DataScience Workbook / 06. High-Performance Computing (HPC) / 4. Software Available on HPC / 4.3 Installing Custom Programs in User Space


Installing programs on a high-performance computing (HPC) system can be different from installing software on a personal computer due to the complex nature of HPC systems and limited privileges for regular users.
If you need a specific software package, first check whether this software is already pre-installed on HPC. Typically, compilers, programming languages, libraries and frameworks, basic visualization software, text editors, and job schedulers are all available. What’s more, popular software for specialized analysis (such as blast for bioinformatics) is often not only available but also regularly upgraded to the latest release. See tutorial How to find available software? ⤴ to learn more about:

Installing custom programs on HPC

Most HPC systems run on Linux-based operating system, so installing custom programs is done on the command line.

If you would like to learn more about the command line interface and Linux-based operating systems start with the tutorials:
  • Terminal: a text-based interface for command-line operations ⤴
  • Introduction to UNIX Shell ⤴

  • What you can NOT do as a regular user on HPC:

    • install new packages using the package manager, such as YUM, APT, DNF, ZYpp, or Pacman
    • install software for the system-wide use
    • install software that requires superuser privileges

    What you can DO as a regular user on HPC:

    This handy guide is for installing programs in UNIX environment on HPC systems.
    Most of these steps assume that you:
    1) are installing package in a user or group accessible location,
    2) without root privilages, and
    3) utilizing a) the environment module systems or b) virtual environment systems for package management.

    Install custom software

    Where to install the software?

    If you need to install software on a high-performance computing (HPC) system, there are several methods you can use, depending on the software and the HPC system. Note that global installations are not possible when you are not the superuser (root, administrator), and personal directory installations are only available to one person (see user-only access). If the software will be used by members of a particular group, it is a good idea to install one copy of the software available to all (see group-wide access). Finally, if there is a chance that the software can serve a larger number of users from different groups, it is reasonable to ask the cluster administrators for system-wide installations (see How to get new software installed? ⤴).

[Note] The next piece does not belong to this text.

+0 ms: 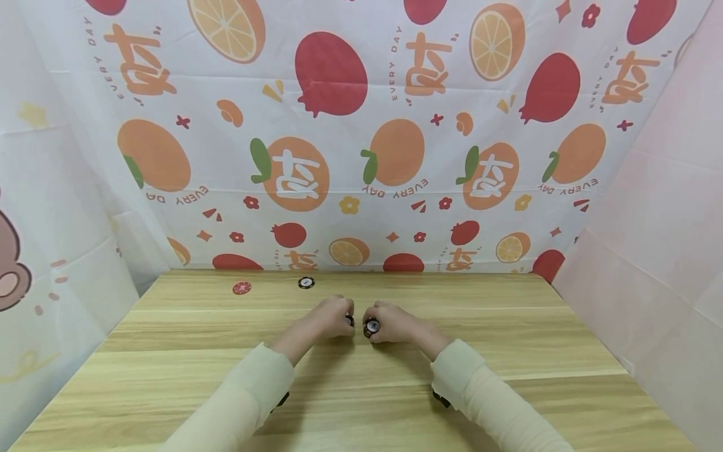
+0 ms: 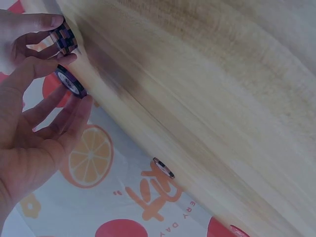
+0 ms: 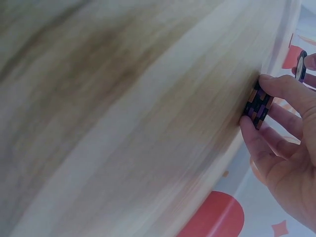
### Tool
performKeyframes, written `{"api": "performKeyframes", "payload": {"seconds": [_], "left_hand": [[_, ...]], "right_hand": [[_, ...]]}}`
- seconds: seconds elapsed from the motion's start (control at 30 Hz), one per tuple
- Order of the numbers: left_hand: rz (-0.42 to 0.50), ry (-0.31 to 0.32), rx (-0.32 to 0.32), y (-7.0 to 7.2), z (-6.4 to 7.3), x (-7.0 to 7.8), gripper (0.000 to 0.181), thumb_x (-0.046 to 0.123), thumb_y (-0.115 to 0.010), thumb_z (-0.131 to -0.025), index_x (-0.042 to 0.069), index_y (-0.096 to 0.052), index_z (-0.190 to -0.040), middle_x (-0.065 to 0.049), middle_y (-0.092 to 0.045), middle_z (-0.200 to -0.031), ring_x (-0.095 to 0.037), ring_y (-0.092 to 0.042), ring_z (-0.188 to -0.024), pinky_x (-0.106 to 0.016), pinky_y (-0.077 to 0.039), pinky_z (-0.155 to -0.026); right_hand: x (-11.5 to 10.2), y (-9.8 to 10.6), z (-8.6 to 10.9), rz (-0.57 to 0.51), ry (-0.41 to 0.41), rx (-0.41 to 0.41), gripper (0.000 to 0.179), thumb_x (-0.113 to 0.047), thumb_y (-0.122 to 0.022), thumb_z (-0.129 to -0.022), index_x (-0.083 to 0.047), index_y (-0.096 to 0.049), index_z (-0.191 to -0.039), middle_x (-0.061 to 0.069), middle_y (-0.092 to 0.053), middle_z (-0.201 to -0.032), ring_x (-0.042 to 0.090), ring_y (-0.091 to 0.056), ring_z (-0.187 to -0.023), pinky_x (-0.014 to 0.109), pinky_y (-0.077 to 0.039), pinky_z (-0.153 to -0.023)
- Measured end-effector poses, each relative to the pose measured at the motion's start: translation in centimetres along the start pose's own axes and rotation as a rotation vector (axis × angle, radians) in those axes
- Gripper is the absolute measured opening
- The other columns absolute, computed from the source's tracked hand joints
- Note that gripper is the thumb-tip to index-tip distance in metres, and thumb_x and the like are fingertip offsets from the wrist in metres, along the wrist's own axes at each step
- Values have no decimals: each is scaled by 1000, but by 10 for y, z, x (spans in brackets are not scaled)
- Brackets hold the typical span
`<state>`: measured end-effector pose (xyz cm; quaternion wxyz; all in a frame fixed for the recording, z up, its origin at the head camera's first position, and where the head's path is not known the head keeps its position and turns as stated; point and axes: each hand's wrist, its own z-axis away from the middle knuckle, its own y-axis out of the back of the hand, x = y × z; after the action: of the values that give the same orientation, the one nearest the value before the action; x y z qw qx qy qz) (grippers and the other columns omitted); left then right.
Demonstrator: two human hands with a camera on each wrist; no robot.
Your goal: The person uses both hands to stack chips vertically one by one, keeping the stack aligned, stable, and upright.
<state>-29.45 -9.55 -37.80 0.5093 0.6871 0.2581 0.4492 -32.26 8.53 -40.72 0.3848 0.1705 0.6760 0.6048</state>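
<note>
Near the middle of the table (image 1: 361, 402), my left hand (image 1: 336, 316) pinches a black-edged poker chip (image 2: 71, 81) with a pale face between thumb and fingertips. Just to its right, my right hand (image 1: 390, 322) grips a short stack of poker chips (image 3: 257, 106); their black edges carry orange and purple blocks. A small gap separates the two hands, and the stack is tilted. Toward the back edge lie a flat black poker chip (image 1: 306, 282) with a white centre and, farther left, a red poker chip (image 1: 242, 287). Neither is touched by a hand.
A white curtain (image 1: 350, 157) printed with fruit hangs behind the table's back edge. Further pale curtains stand at the left (image 1: 62, 188) and right (image 1: 666, 251). A dark strap (image 1: 440, 398) shows under the right sleeve.
</note>
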Motion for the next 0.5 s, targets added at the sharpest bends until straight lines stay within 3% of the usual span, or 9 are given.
{"api": "performKeyframes", "payload": {"seconds": [0.27,0.5], "left_hand": [[1,-16,10,-8,-7,3,18,7,-72,-68,3,-59,-78,-4,-51,-76,-17,-47,-69,-32,-44,-63],[3,-35,35,-15,-13,10,17,8,-73,-69,4,-57,-73,-4,-50,-71,-18,-47,-67,-32,-43,-61]], "right_hand": [[2,0,0,-17,18,18,34,-13,-74,-76,-8,-61,-107,1,-53,-94,12,-53,-85,25,-45,-76],[8,1,3,-108,41,29,37,-13,-74,-76,-2,-60,-109,5,-56,-97,16,-54,-87,25,-45,-75]]}}
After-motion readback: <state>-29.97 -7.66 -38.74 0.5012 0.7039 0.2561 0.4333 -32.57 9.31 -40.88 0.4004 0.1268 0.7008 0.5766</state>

    Install for user-only access

    Some HPC systems allow users to install software in their home directory. This is typically done by downloading the software, compiling it from source code, and installing it in a directory within the user’s home directory. This method is often used for small programs because of the limited storage space in the home directory. Installing all the software in the home directory will quickly fill the available space, and this will result in serious dysfunctions in the operation of user’s account. The recommended solution is to install programms elsewhere (i.e., in the working directory) and soft-link the installation location to the home directory.

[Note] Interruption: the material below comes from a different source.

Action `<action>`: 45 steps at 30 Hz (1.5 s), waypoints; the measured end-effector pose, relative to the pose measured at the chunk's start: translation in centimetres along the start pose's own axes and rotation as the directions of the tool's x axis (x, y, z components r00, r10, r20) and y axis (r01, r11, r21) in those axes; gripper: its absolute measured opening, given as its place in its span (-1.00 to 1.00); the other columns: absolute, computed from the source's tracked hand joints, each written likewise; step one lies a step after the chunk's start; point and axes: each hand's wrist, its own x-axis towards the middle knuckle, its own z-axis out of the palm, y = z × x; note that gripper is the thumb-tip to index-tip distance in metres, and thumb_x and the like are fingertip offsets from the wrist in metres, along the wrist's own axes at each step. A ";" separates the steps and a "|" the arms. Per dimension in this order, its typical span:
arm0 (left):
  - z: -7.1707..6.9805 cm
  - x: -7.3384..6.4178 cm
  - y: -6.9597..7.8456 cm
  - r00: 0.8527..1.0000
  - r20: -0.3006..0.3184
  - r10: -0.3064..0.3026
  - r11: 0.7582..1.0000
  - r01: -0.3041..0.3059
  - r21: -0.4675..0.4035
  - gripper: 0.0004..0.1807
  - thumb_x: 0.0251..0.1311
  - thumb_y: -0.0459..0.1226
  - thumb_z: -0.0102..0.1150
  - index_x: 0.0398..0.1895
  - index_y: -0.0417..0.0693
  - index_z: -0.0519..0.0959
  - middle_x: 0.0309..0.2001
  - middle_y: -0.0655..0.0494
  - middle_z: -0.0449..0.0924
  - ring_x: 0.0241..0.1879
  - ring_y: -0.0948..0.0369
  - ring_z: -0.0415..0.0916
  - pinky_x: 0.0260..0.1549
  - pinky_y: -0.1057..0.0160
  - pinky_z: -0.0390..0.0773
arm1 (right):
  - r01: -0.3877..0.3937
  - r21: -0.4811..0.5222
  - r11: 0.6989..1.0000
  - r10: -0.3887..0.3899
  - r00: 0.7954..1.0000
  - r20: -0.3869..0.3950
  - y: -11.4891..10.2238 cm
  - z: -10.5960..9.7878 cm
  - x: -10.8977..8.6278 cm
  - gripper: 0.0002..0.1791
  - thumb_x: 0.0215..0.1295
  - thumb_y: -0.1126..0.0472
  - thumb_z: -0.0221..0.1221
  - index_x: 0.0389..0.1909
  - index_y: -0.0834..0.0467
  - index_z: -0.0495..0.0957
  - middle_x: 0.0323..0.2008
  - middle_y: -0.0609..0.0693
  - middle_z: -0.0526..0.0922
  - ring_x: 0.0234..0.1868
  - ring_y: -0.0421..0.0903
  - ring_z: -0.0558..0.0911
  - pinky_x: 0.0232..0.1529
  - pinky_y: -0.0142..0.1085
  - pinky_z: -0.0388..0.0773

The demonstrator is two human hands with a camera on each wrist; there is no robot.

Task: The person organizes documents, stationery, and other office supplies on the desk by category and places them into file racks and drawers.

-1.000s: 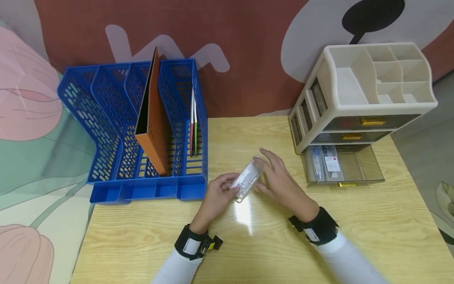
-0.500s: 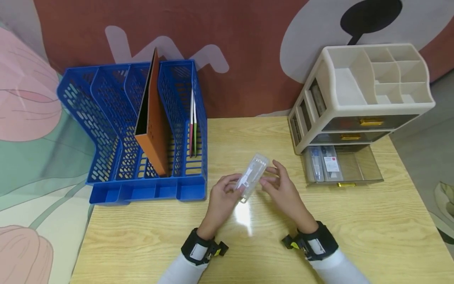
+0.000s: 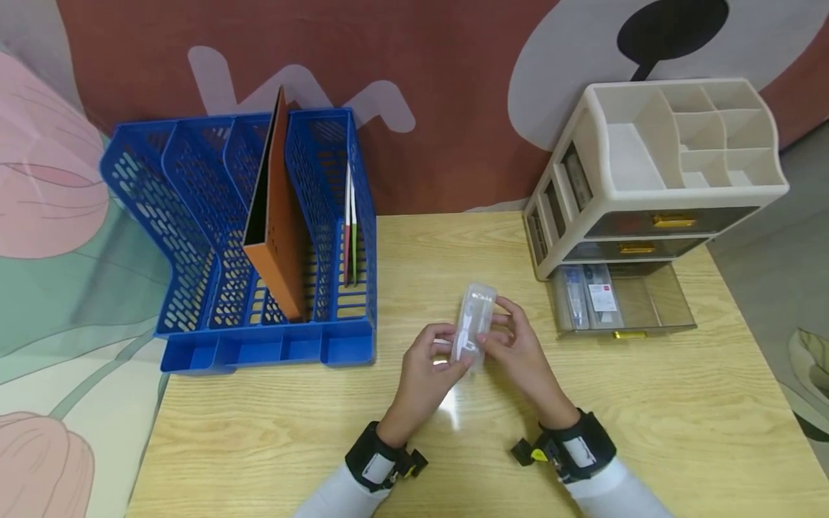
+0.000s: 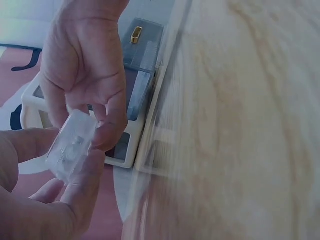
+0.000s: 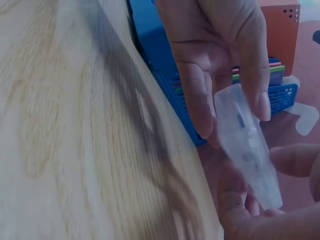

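A small clear plastic case (image 3: 475, 324) with something white inside is held up over the table between both hands. My left hand (image 3: 424, 381) grips its lower left side, thumb on the near face. On the right edge, my right hand (image 3: 523, 363) pinches it with the thumb in front and fingers behind. In the left wrist view the case (image 4: 72, 145) shows end-on, between the fingers of both hands. From the right wrist, the case (image 5: 247, 145) appears frosted and slanted, its contents blurred.
A blue file rack (image 3: 265, 352) at left holds an orange folder (image 3: 285, 266) and thin booklets (image 3: 350, 230). At right stands a cream desk organizer (image 3: 609, 165). Its bottom drawer (image 3: 654, 302) is pulled out, with packaged items (image 3: 586, 295) in its left part.
The case has swung more upright and shifted slightly right. My right hand, briefly apart from the case, now pinches its right edge. My left hand has moved right with it.
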 end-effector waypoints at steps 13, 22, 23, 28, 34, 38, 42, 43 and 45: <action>-0.8 -0.9 0.6 0.995 0.089 0.039 0.998 -0.042 0.041 -0.51 0.27 -0.31 0.40 0.25 -0.12 0.51 0.18 -0.19 0.61 0.09 -0.12 0.66 -0.02 0.17 0.74 | 0.036 -0.087 0.996 -0.039 0.999 -0.029 -1.3 -2.0 -1.6 -0.27 0.46 0.29 0.23 0.59 -0.02 0.23 0.30 0.26 0.49 0.11 -0.05 0.67 0.02 -0.48 0.64; -2.8 -1.1 1.6 0.984 0.105 0.143 0.941 -0.169 0.295 -0.43 0.33 -0.22 0.36 0.38 -0.05 0.45 0.26 -0.19 0.57 0.20 -0.12 0.60 0.12 -0.14 0.66 | 0.130 -0.143 0.981 -0.141 0.988 -0.066 -2.9 -4.1 -3.5 -0.33 0.43 0.31 0.26 0.53 0.11 0.33 0.21 0.11 0.56 0.02 -0.34 0.66 -0.02 -0.47 0.68; -3.1 -1.0 1.6 0.980 0.109 0.164 0.920 -0.192 0.341 -0.40 0.33 -0.21 0.36 0.41 -0.04 0.44 0.28 -0.15 0.56 0.24 -0.09 0.59 0.16 -0.12 0.64 | 0.143 -0.145 0.979 -0.154 0.986 -0.066 -3.0 -4.4 -3.6 -0.34 0.43 0.32 0.26 0.52 0.14 0.34 0.18 0.04 0.58 0.01 -0.35 0.66 -0.03 -0.46 0.69; -4.4 -0.9 1.8 0.947 0.154 0.281 0.788 -0.320 0.527 -0.32 0.36 -0.14 0.33 0.51 -0.03 0.36 0.45 -0.02 0.43 0.46 0.09 0.38 0.41 -0.01 0.44 | 0.175 -0.199 0.964 -0.192 0.979 -0.073 -3.9 -6.3 -4.2 -0.37 0.44 0.32 0.24 0.50 0.17 0.36 0.08 -0.31 0.59 0.00 -0.37 0.67 -0.10 -0.46 0.70; -6.0 -1.1 2.1 0.903 0.246 0.353 0.632 -0.424 0.649 -0.26 0.39 -0.12 0.27 0.58 -0.01 0.26 0.56 -0.02 0.27 0.56 0.06 0.21 0.50 -0.02 0.31 | 0.174 -0.316 0.932 -0.213 0.973 -0.091 -4.6 -9.2 -4.2 -0.40 0.46 0.30 0.23 0.48 0.15 0.40 0.13 -0.33 0.55 0.01 -0.45 0.64 -0.11 -0.53 0.67; -7.0 -1.2 2.4 0.881 0.312 0.355 0.531 -0.465 0.708 -0.23 0.40 -0.09 0.24 0.60 -0.02 0.21 0.59 -0.05 0.21 0.61 0.01 0.11 0.52 -0.08 0.26 | 0.135 -0.401 0.906 -0.195 0.974 -0.113 -4.9 -11.3 -4.2 -0.39 0.44 0.27 0.26 0.48 0.10 0.42 0.11 -0.32 0.57 -0.04 -0.51 0.62 -0.15 -0.58 0.65; -7.7 -1.3 2.6 0.858 0.378 0.349 0.421 -0.504 0.755 -0.20 0.39 -0.07 0.24 0.61 -0.05 0.19 0.62 -0.08 0.14 0.64 0.00 0.00 0.58 -0.04 0.14 | 0.071 -0.477 0.876 -0.142 0.983 -0.116 -5.2 -13.5 -4.1 -0.39 0.46 0.19 0.25 0.50 0.04 0.40 0.17 -0.16 0.61 -0.08 -0.57 0.58 -0.18 -0.60 0.63; -7.9 -1.4 2.6 0.852 0.392 0.347 0.393 -0.512 0.764 -0.19 0.39 -0.06 0.23 0.61 -0.06 0.18 0.63 -0.08 0.12 0.64 0.00 -0.02 0.59 -0.02 0.10 | 0.058 -0.489 0.870 -0.129 0.985 -0.111 -5.3 -14.0 -4.0 -0.39 0.47 0.17 0.25 0.50 0.03 0.40 0.17 -0.15 0.60 -0.09 -0.57 0.58 -0.19 -0.58 0.64; -8.2 -1.5 2.7 0.841 0.413 0.349 0.353 -0.526 0.774 -0.18 0.38 -0.06 0.24 0.62 -0.06 0.17 0.64 -0.08 0.09 0.65 -0.01 -0.05 0.61 0.00 0.05 | 0.038 -0.519 0.854 -0.107 0.989 -0.104 -5.5 -15.1 -3.9 -0.40 0.48 0.13 0.25 0.50 0.02 0.40 0.16 -0.19 0.59 -0.11 -0.58 0.57 -0.21 -0.55 0.65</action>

    Explore section Home Directory ⤴ in the Introduction to Unix ⤴ tutorial, to find out:

    Follow the guide in the tutorial Setting up your home directory for data analysis ⤴ to learn about the file system organization on the HPC, including the principles for home directory ⤴, working directory ⤴, and storage space.

    Quick Guide

    0. Avoid installing anything in your home directory. This is your default location when you log in, accesed with a shortcut cd ~.

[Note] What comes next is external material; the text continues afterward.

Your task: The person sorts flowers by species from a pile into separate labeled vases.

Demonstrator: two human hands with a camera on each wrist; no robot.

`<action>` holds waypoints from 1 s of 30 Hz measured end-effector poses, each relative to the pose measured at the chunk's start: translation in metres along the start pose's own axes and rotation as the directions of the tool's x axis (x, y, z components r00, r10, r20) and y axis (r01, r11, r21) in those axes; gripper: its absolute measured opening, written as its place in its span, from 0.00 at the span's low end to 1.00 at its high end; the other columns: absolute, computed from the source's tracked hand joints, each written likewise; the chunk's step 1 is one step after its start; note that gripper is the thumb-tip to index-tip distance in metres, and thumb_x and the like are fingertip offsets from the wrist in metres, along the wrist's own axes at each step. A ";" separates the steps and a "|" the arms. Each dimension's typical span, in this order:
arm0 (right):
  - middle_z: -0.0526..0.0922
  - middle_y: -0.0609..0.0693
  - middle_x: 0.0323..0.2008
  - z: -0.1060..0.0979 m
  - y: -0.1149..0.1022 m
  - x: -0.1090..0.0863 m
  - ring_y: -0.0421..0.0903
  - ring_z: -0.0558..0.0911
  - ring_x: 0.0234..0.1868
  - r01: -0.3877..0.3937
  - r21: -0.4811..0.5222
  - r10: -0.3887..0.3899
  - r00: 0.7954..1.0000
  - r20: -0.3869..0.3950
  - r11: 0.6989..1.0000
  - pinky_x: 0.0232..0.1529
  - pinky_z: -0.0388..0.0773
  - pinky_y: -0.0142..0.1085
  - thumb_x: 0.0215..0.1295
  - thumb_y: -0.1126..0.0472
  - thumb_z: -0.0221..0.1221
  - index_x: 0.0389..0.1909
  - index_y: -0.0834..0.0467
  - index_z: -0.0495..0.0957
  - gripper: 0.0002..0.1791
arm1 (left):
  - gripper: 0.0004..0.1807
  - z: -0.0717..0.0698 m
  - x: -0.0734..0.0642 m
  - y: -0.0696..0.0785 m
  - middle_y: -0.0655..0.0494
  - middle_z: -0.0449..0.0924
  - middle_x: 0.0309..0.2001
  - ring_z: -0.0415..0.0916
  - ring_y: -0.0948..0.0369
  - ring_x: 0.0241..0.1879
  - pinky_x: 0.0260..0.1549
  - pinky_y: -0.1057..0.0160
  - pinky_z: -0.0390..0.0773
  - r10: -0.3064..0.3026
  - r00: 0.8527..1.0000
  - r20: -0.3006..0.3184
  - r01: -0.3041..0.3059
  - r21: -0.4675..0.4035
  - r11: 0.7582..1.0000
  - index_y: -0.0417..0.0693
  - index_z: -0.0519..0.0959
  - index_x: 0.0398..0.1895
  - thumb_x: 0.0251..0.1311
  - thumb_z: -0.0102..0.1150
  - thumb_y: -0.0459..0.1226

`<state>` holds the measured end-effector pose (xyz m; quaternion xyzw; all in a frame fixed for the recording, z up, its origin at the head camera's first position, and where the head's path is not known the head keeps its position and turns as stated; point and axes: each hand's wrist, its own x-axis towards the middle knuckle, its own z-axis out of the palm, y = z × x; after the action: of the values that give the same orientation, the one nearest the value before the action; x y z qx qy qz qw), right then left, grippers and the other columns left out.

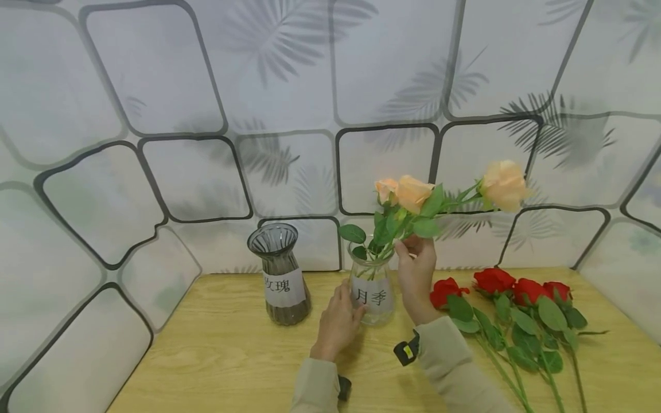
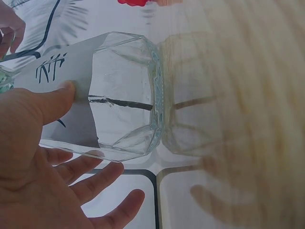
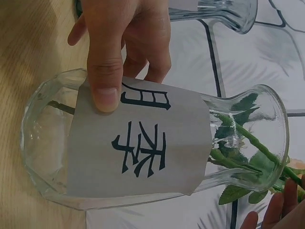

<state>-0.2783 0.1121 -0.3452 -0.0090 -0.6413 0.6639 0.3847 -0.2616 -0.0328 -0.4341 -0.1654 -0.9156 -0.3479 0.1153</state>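
Observation:
A clear glass vase (image 1: 379,316) with a paper label stands on the table. My left hand (image 1: 337,322) grips its side, thumb (image 2: 64,98) on the label and fingers round the other side. Two peach roses (image 1: 412,194) lean out over the mouth, with leafy stems inside the neck. A third peach rose (image 1: 503,186) slants far out to the right. At the rim, my right hand (image 1: 418,272) pinches a green stem (image 3: 255,140); in the right wrist view only its fingertips (image 3: 289,193) show, at the lower right.
A grey ribbed glass vase (image 1: 286,312), also labelled, stands to the left. Several red roses (image 1: 529,291) lie on the wooden table (image 1: 206,355) at the right, stems toward me. Behind the table hangs a patterned backdrop (image 1: 289,172).

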 end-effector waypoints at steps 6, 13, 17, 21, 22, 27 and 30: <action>0.80 0.55 0.35 -0.001 -0.001 -0.001 0.40 0.75 0.38 -0.051 -0.129 0.055 0.998 0.032 0.990 0.39 0.71 0.31 0.72 0.70 0.57 0.45 0.70 0.76 0.07 | 0.37 0.000 0.001 0.000 0.33 0.69 0.64 0.75 0.39 0.57 0.46 0.37 0.78 -0.001 1.000 -0.005 0.002 0.011 1.000 0.30 0.58 0.72 0.70 0.62 0.41; 0.82 0.62 0.35 -0.003 0.001 -0.003 0.50 0.77 0.34 0.080 -0.234 -0.057 0.993 0.107 0.969 0.37 0.71 0.34 0.68 0.69 0.63 0.36 0.72 0.83 0.07 | 0.36 0.000 0.001 0.000 0.33 0.69 0.64 0.75 0.39 0.57 0.46 0.37 0.78 -0.006 1.000 -0.012 0.006 0.009 1.000 0.30 0.59 0.72 0.70 0.63 0.41; 0.84 0.60 0.31 -0.005 0.001 -0.004 0.43 0.75 0.29 0.057 -0.273 -0.038 0.996 0.075 0.960 0.33 0.71 0.32 0.61 0.70 0.68 0.33 0.71 0.85 0.05 | 0.36 0.000 0.001 0.000 0.33 0.69 0.65 0.75 0.39 0.57 0.46 0.37 0.78 -0.003 1.000 -0.011 0.004 0.011 1.000 0.30 0.60 0.71 0.70 0.63 0.41; 0.85 0.55 0.29 -0.008 0.003 -0.003 0.37 0.75 0.28 -0.060 -0.218 0.071 0.997 0.041 0.974 0.31 0.72 0.29 0.60 0.70 0.69 0.34 0.71 0.86 0.06 | 0.37 -0.001 0.001 0.001 0.33 0.69 0.65 0.74 0.39 0.57 0.46 0.37 0.78 -0.002 1.000 -0.006 0.002 0.013 1.000 0.30 0.59 0.72 0.70 0.62 0.42; 0.85 0.54 0.28 -0.009 0.004 -0.002 0.37 0.75 0.27 -0.084 -0.193 0.092 0.995 0.035 0.978 0.31 0.72 0.29 0.61 0.71 0.68 0.35 0.72 0.85 0.06 | 0.37 -0.001 0.001 0.001 0.33 0.69 0.65 0.74 0.39 0.57 0.46 0.37 0.78 0.000 1.000 -0.006 0.000 0.013 1.000 0.30 0.59 0.72 0.70 0.62 0.42; 0.82 0.45 0.25 -0.012 0.004 -0.003 0.37 0.75 0.22 -0.178 -0.044 0.179 0.984 0.003 0.983 0.27 0.73 0.28 0.68 0.72 0.61 0.39 0.74 0.84 0.07 | 0.37 0.000 0.001 0.001 0.33 0.68 0.65 0.74 0.39 0.58 0.47 0.37 0.77 0.000 1.000 -0.005 0.000 0.006 1.000 0.29 0.59 0.72 0.70 0.61 0.42; 0.80 0.43 0.24 -0.012 0.003 -0.003 0.36 0.74 0.21 -0.201 -0.007 0.201 0.979 -0.017 0.979 0.26 0.73 0.28 0.69 0.72 0.61 0.40 0.75 0.83 0.08 | 0.37 0.000 0.002 0.000 0.33 0.68 0.66 0.73 0.39 0.59 0.48 0.36 0.77 -0.001 1.000 -0.003 0.001 0.000 1.000 0.29 0.59 0.72 0.71 0.61 0.42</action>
<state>-0.2714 0.1215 -0.3511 -0.0808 -0.6369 0.6965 0.3205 -0.2631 -0.0321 -0.4336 -0.1645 -0.9155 -0.3481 0.1167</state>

    1. The working directory (or workdir) is usually on a path directly inherited from root, /. Typically it is called /work or /project or similar. Further on, there are directories of particular groups or projects, and subdirectories of individual users or tasks.
    You can list directories on a path using the ls command:

    ls /project/<group-wide folder>

    If you are a new user, your subdirectory may not yet exist. Create it in a group/project you have access to:

    mkdir /project/<group-wide folder>/user_name

    2. Export the path to your folder in the working space as the environmental variable:

    export PROJECTFOLDER=/project/<group-wide folder>/user_name

    3. Create a subfolder to store all installation settings:

    mkdir $PROJECTFOLDER/${USER}_software

    Then, create subfolders for most common configuration types and soft-link them to the home directory:

    for i in .config .nextflow .singularity .cache .spack .conda .local .lmod.d
          mkdir $PROJECTFOLDER/${USER}_software/$i
    ls -d $PROJECTFOLDER/${USER}_software/.* | sort | awk 'NR>2' | xargs -I xx ln -s xx

    From now on, all installation processes attempting to save files in the home directory will be redirected to the corresponding subdirectories in the working directory. At the same time, all processes looking for software in the home directory will find it via symbolic links.

    4. If you want to download the source code to install it manually, you should also go to the working directory, create a subdirectory, and do the installation there. To follow a practical guide, go to the section How to install regular packages?

    Install for group-wide access

    It is recommended to install only once all programs commonly used in your group/lab. In this case, it is necessary to have the group’s working directory available to all lab members. Such a shared location is a good place for a group-wide installation, making software accessible by all qualifying users.

    1. Create a SOFTWARE folder in your group’s working directory on the cluster:

    mkdir /project/<group-wide folder>/SOFTWARE

    2. For any future software, create a subdirectory there, where you download the source code and perform the installation.

    How to get the software?

    How to decompress the archive?

    Packages are usually compressed in many different ways for easy handling. Typically before proceeding to installation, it must be unpacked.
    For most cases tar -xf will do the trick:

    tar -xf package.tar.gz

    Although tar can auto detect the compression type and decompress the archive with the -xf options, you can also specify what type compressed files you’re providing. Look at the archive extension to recognize the type of compression. Then use the corresponding commands to unpack.

    .tar .rar .zip
    tar -xvf package.tar unrar -x package.rar unzip
    .tar.gz .tgz .gz
    tar -xvzf package.tar.gz tar -xvzf package.tgz gunzip package.gz
    .tar.bz2 .tbz2 .bz2
    tar -xvjf package.tar.bz2 tar -xvjf package.tbz2 bunzip2 package.bz2
    .Z .7z
    uncompress package.Z 7z x package.7z

    How to install regular packages?

    The table contains a list of the most common package file formats with corresponding package managers and operating systems.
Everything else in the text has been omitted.